# WORK ORDER
Transcribe the records below exactly, leaving out any pictures.

# RECORDS TO PROCESS
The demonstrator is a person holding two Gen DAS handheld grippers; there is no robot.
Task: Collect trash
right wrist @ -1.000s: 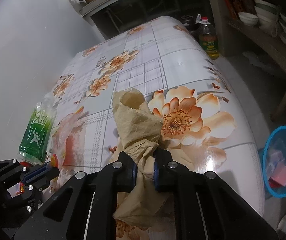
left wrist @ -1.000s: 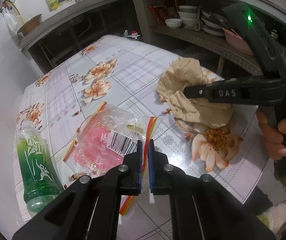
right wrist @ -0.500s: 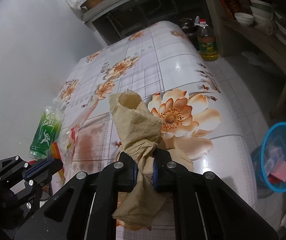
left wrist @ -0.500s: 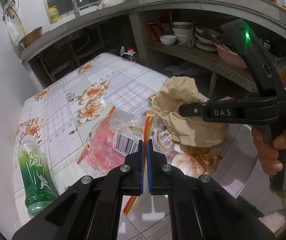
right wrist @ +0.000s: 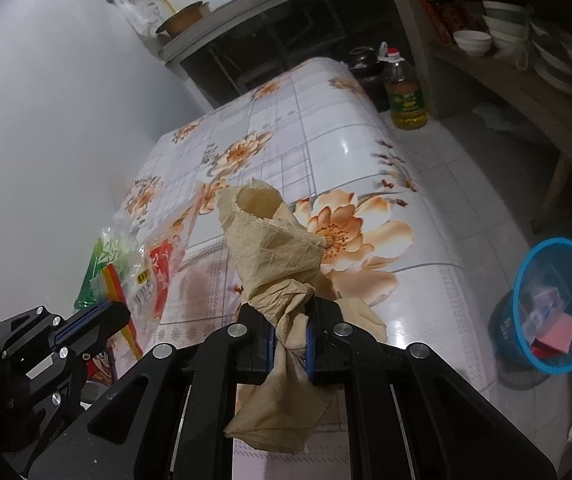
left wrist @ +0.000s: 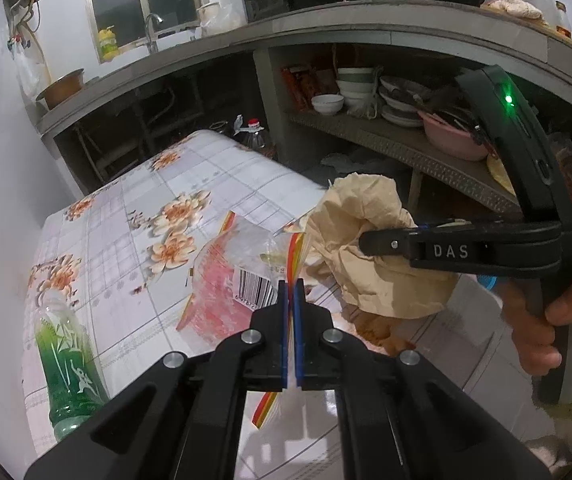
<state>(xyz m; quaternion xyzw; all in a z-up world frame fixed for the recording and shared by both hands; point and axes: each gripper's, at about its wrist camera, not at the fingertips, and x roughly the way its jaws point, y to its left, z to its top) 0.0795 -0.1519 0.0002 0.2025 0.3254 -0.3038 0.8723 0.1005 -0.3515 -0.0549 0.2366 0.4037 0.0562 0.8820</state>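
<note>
My left gripper [left wrist: 292,300] is shut on the striped edge of a clear plastic wrapper [left wrist: 238,280] with red print and a barcode, lifted above the table; it also shows in the right wrist view [right wrist: 154,276]. My right gripper [right wrist: 290,336] is shut on a crumpled tan paper [right wrist: 274,248], held above the table; it shows in the left wrist view too [left wrist: 366,248]. A blue trash basket [right wrist: 554,308] with scraps inside stands on the floor at the right of the table.
A green plastic bottle [left wrist: 66,356] lies on the floral tablecloth [left wrist: 134,208] at the left, near the wall. An oil bottle [right wrist: 404,92] stands on the floor past the table's far end. Shelves with bowls [left wrist: 358,88] lie behind.
Both grippers have risen and pulled back from the table, lifting the wrapper and the tan paper off the cloth. The blue basket shows more fully at the right.
</note>
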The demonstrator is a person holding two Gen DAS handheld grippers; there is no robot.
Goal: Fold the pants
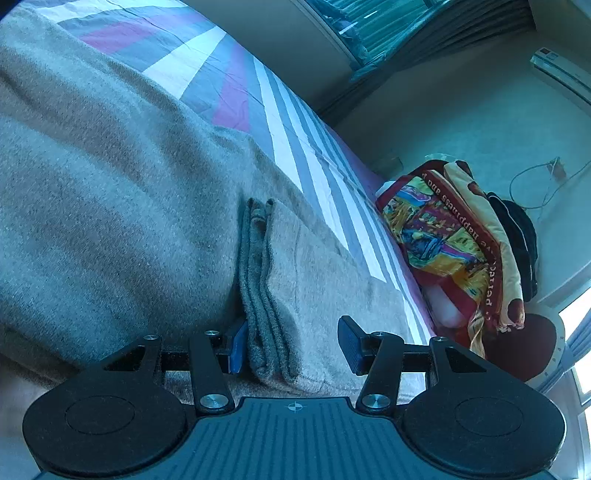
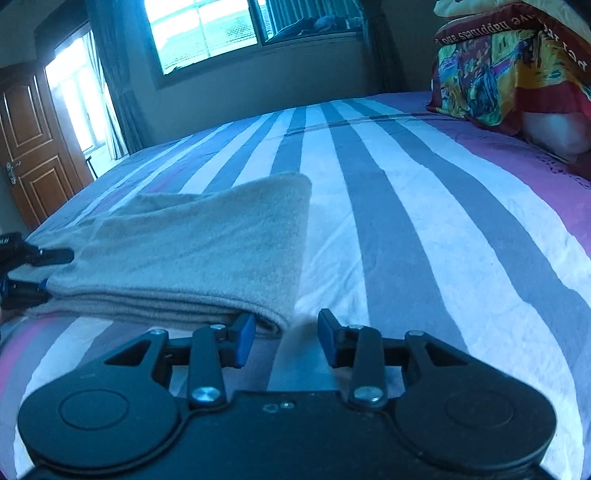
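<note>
The grey-beige pants [image 2: 184, 240] lie folded in several layers on the striped bed sheet [image 2: 406, 221]. In the left wrist view the pants [image 1: 110, 184] fill the left half of the frame. Their stacked edge runs between the jaws of my left gripper [image 1: 293, 345], close to the left pad, and the jaws stand apart without pressing on it. That left gripper [image 2: 37, 273] also shows at the left edge of the right wrist view, straddling the pants' near left edge. My right gripper [image 2: 287, 341] is open at the pants' near right corner, with its left pad beside the fold and sheet showing in the gap.
A colourful pillow stack [image 2: 498, 74] sits at the head of the bed, also seen as the pillow stack [image 1: 443, 236] in the left wrist view. A wooden door [image 2: 33, 147] and windows [image 2: 207, 33] lie beyond the bed. An air conditioner [image 1: 561, 70] hangs on the wall.
</note>
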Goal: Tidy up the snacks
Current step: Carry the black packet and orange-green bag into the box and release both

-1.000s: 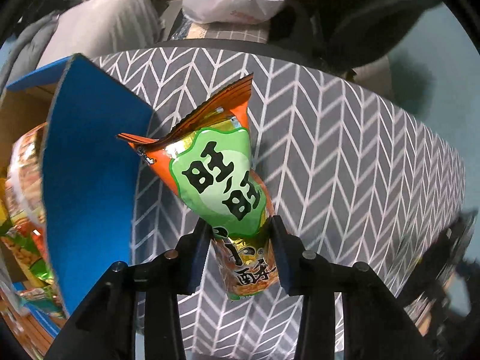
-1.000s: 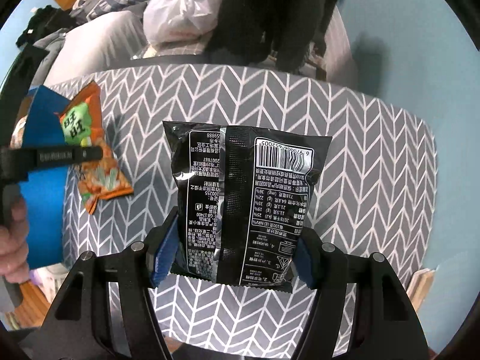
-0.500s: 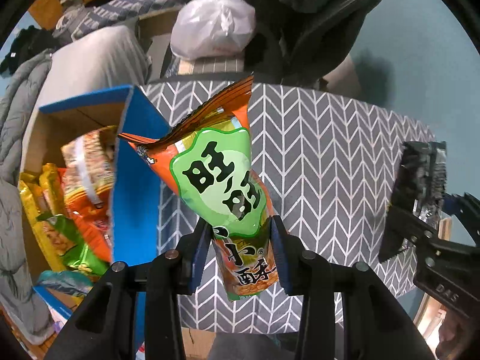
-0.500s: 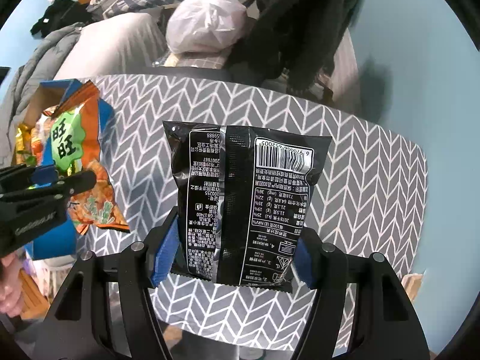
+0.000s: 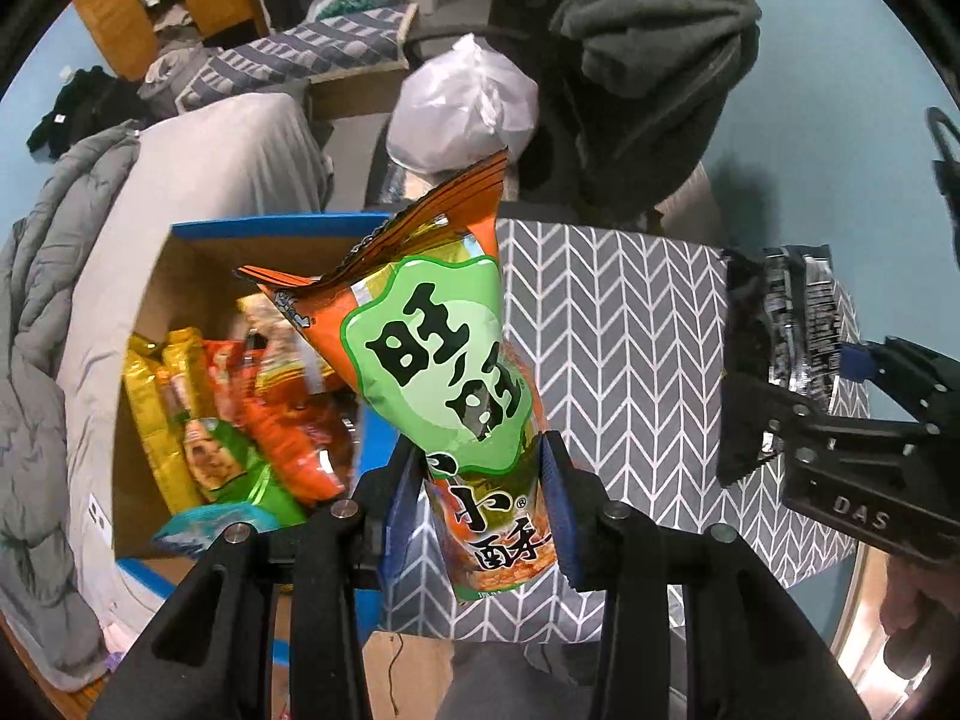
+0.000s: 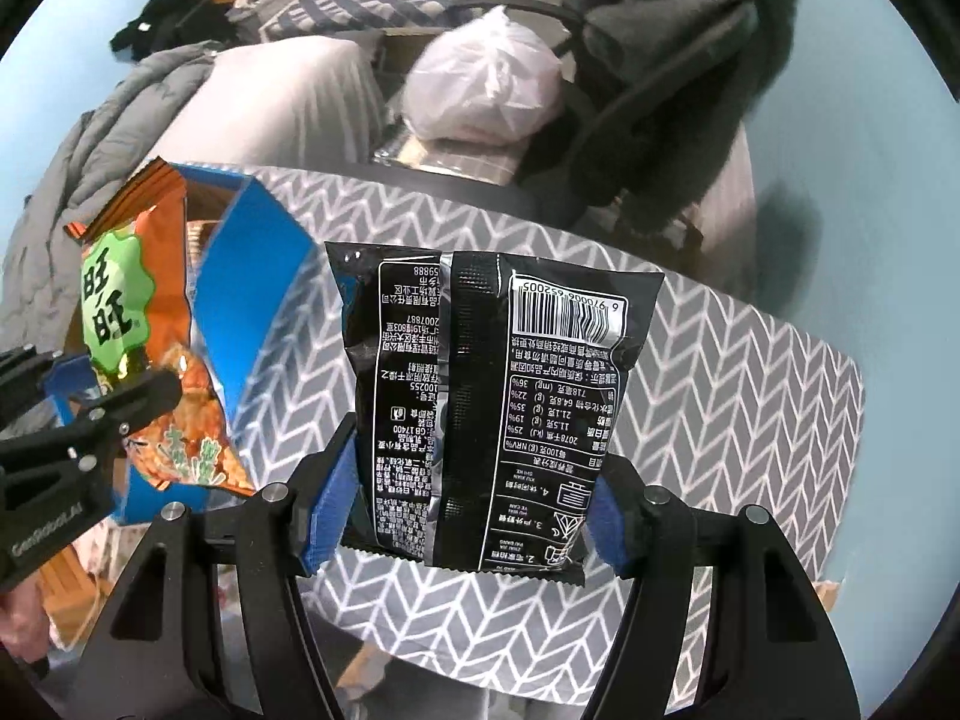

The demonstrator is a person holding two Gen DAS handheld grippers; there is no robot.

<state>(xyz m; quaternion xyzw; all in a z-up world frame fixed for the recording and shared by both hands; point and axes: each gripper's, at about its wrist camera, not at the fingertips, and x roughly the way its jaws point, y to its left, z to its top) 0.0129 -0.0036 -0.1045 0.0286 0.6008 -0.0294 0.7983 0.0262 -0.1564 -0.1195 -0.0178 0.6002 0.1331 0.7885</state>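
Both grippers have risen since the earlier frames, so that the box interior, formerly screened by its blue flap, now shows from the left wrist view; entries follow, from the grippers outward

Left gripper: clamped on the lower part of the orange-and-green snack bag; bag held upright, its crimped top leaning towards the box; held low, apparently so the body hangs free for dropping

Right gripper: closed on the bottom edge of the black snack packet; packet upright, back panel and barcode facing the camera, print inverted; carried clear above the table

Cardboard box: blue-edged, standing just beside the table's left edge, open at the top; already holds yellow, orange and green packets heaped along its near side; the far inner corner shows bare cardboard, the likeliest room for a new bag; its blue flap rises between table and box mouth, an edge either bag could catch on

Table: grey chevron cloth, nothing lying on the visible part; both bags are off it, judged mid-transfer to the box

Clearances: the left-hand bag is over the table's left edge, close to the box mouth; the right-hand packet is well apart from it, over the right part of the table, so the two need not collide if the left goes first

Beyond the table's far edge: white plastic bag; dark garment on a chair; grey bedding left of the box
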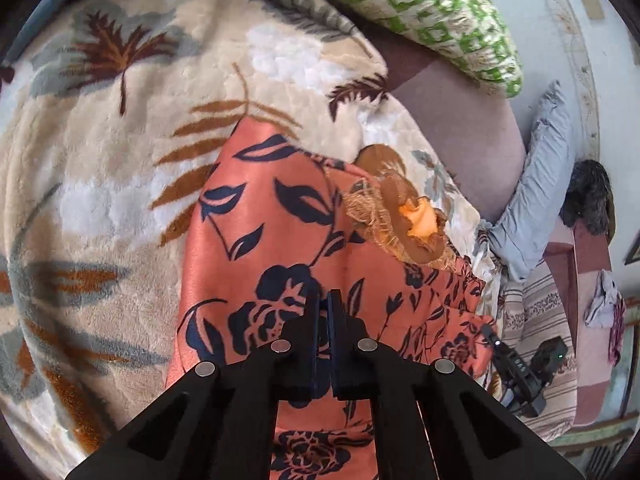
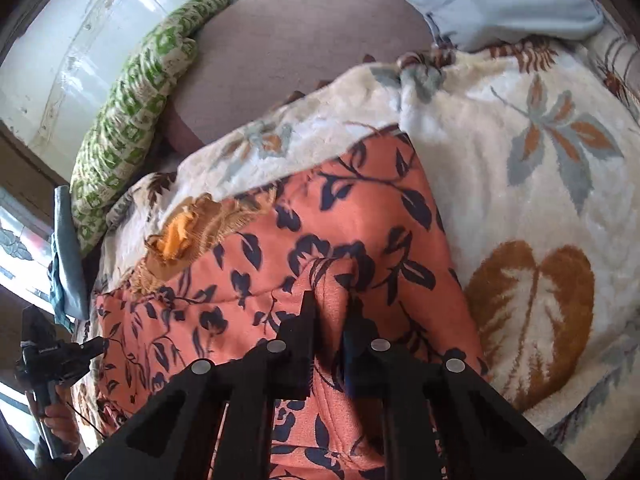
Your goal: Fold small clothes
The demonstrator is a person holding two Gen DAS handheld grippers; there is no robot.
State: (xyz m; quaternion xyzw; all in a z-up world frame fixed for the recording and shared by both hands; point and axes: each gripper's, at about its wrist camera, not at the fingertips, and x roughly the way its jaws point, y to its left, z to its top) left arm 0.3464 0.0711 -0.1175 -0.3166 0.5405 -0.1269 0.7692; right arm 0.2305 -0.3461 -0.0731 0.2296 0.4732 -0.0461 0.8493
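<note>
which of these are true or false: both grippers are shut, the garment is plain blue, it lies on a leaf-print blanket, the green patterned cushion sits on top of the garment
1. Both grippers are shut: true. The left gripper has its jaws together; the right gripper pinches a fold of the garment.
2. The garment is plain blue: false. It is orange with dark floral print.
3. It lies on a leaf-print blanket: true.
4. The green patterned cushion sits on the garment: false. It lies apart, by the wall.

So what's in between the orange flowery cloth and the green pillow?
In the right wrist view, the fluffy leaf-print blanket and a strip of plain mauve sofa cushion lie between the orange flowery cloth and the green pillow.
</note>
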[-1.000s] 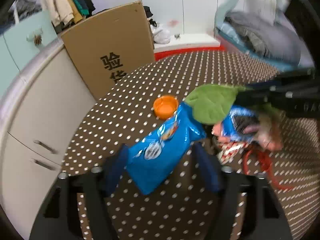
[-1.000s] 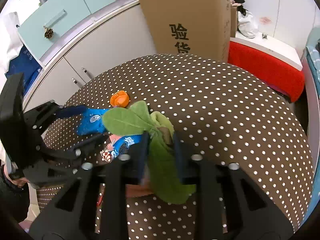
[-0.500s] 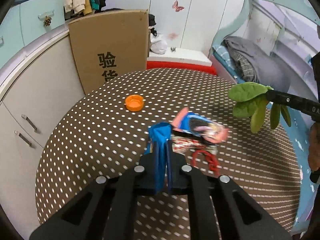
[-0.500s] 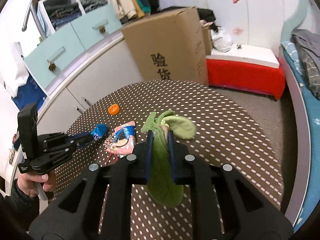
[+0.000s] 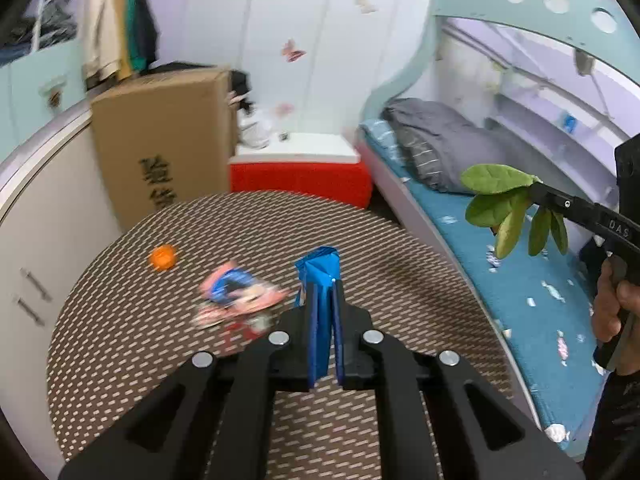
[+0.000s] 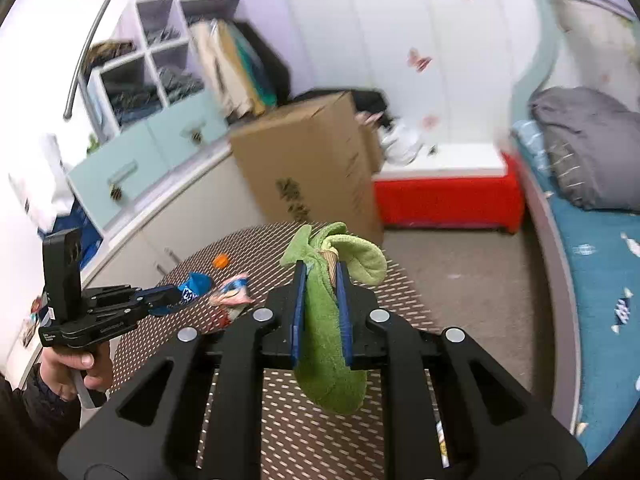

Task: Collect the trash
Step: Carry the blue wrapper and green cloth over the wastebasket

# WRITTEN ANSWER
The demonstrator is a person holding two Gen DAS handheld grippers; there is no robot.
Task: Collect trash
right wrist @ -1.000s: 
left wrist @ -1.000s: 
right wrist @ -0.500s: 
left wrist @ -0.500s: 
right wrist @ +0.000s: 
left wrist @ +0.000s: 
<state>(xyz m; quaternion xyzw; all in a z-up world frame fixed for the recording and shared by both hands; point and axes: each gripper's, at about its wrist camera, not at the fingertips, and x roughly the way its jaws point, y to its left, z to its top) 0.0795 -0.1519 0.0002 0.2025 0.3254 -0.3038 0.8723 0.1005 -0.3515 -0.0549 0.2366 0.4037 0.0562 0.8820</state>
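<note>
My left gripper [left wrist: 292,300] is shut on the striped edge of a clear plastic wrapper [left wrist: 238,280] with red print and a barcode, lifted above the table; it also shows in the right wrist view [right wrist: 154,276]. My right gripper [right wrist: 290,336] is shut on a crumpled tan paper [right wrist: 274,248], held above the table; it shows in the left wrist view too [left wrist: 366,248]. A blue trash basket [right wrist: 554,308] with scraps inside stands on the floor at the right of the table.
A green plastic bottle [left wrist: 66,356] lies on the floral tablecloth [left wrist: 134,208] at the left, near the wall. An oil bottle [right wrist: 404,92] stands on the floor past the table's far end. Shelves with bowls [left wrist: 358,88] lie behind.
Both grippers have risen and pulled back from the table, lifting the wrapper and the tan paper off the cloth. The blue basket shows more fully at the right.
</note>
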The demonstrator is a person holding two Gen DAS handheld grippers; there is no robot.
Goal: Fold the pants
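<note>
The grey-beige pants [image 2: 184, 240] lie folded in several layers on the striped bed sheet [image 2: 406, 221]. In the left wrist view the pants [image 1: 110, 184] fill the left half of the frame. Their stacked edge runs between the jaws of my left gripper [image 1: 293, 345], close to the left pad, and the jaws stand apart without pressing on it. That left gripper [image 2: 37, 273] also shows at the left edge of the right wrist view, straddling the pants' near left edge. My right gripper [image 2: 287, 341] is open at the pants' near right corner, with its left pad beside the fold and sheet showing in the gap.
A colourful pillow stack [image 2: 498, 74] sits at the head of the bed, also seen as the pillow stack [image 1: 443, 236] in the left wrist view. A wooden door [image 2: 33, 147] and windows [image 2: 207, 33] lie beyond the bed. An air conditioner [image 1: 561, 70] hangs on the wall.
</note>
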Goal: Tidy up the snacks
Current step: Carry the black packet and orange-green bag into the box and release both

-1.000s: 
-1.000s: 
-0.500s: 
-0.500s: 
+0.000s: 
+0.000s: 

The demonstrator is a person holding two Gen DAS handheld grippers; there is no robot.

<state>(xyz m; quaternion xyzw; all in a z-up world frame fixed for the recording and shared by both hands; point and axes: each gripper's, at about its wrist camera, not at the fingertips, and x roughly the way its jaws point, y to its left, z to its top) 0.0129 -0.0036 -0.1045 0.0286 0.6008 -0.0294 0.7983 0.0262 -0.1564 -0.1195 -0.0178 0.6002 0.1331 0.7885</state>
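Both grippers have risen since the earlier frames, so that the box interior, formerly screened by its blue flap, now shows from the left wrist view; entries follow, from the grippers outward

Left gripper: clamped on the lower part of the orange-and-green snack bag; bag held upright, its crimped top leaning towards the box; held low, apparently so the body hangs free for dropping

Right gripper: closed on the bottom edge of the black snack packet; packet upright, back panel and barcode facing the camera, print inverted; carried clear above the table

Cardboard box: blue-edged, standing just beside the table's left edge, open at the top; already holds yellow, orange and green packets heaped along its near side; the far inner corner shows bare cardboard, the likeliest room for a new bag; its blue flap rises between table and box mouth, an edge either bag could catch on

Table: grey chevron cloth, nothing lying on the visible part; both bags are off it, judged mid-transfer to the box

Clearances: the left-hand bag is over the table's left edge, close to the box mouth; the right-hand packet is well apart from it, over the right part of the table, so the two need not collide if the left goes first

Beyond the table's far edge: white plastic bag; dark garment on a chair; grey bedding left of the box
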Your goal: Fold small clothes
The demonstrator is a person holding two Gen DAS handheld grippers; there is no robot.
State: (xyz m; quaternion xyzw; all in a z-up world frame fixed for the recording and shared by both hands; point and axes: each gripper's, at about its wrist camera, not at the fingertips, and x roughly the way its jaws point, y to its left, z to its top) left arm 0.3464 0.0711 -0.1175 -0.3166 0.5405 -0.1269 0.7692; right arm 0.2305 -0.3461 -0.0731 0.2296 0.4732 -0.0461 0.8493
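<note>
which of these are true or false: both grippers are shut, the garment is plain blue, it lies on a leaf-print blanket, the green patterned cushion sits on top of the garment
1. Both grippers are shut: true. The left gripper has its jaws together; the right gripper pinches a fold of the garment.
2. The garment is plain blue: false. It is orange with dark floral print.
3. It lies on a leaf-print blanket: true.
4. The green patterned cushion sits on the garment: false. It lies apart, by the wall.

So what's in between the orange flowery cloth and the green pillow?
In the right wrist view, the fluffy leaf-print blanket and a strip of plain mauve sofa cushion lie between the orange flowery cloth and the green pillow.
</note>
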[-1.000s] 
[-1.000s] 
[-0.500s] 
[-0.500s] 
[+0.000s] 
[+0.000s] 

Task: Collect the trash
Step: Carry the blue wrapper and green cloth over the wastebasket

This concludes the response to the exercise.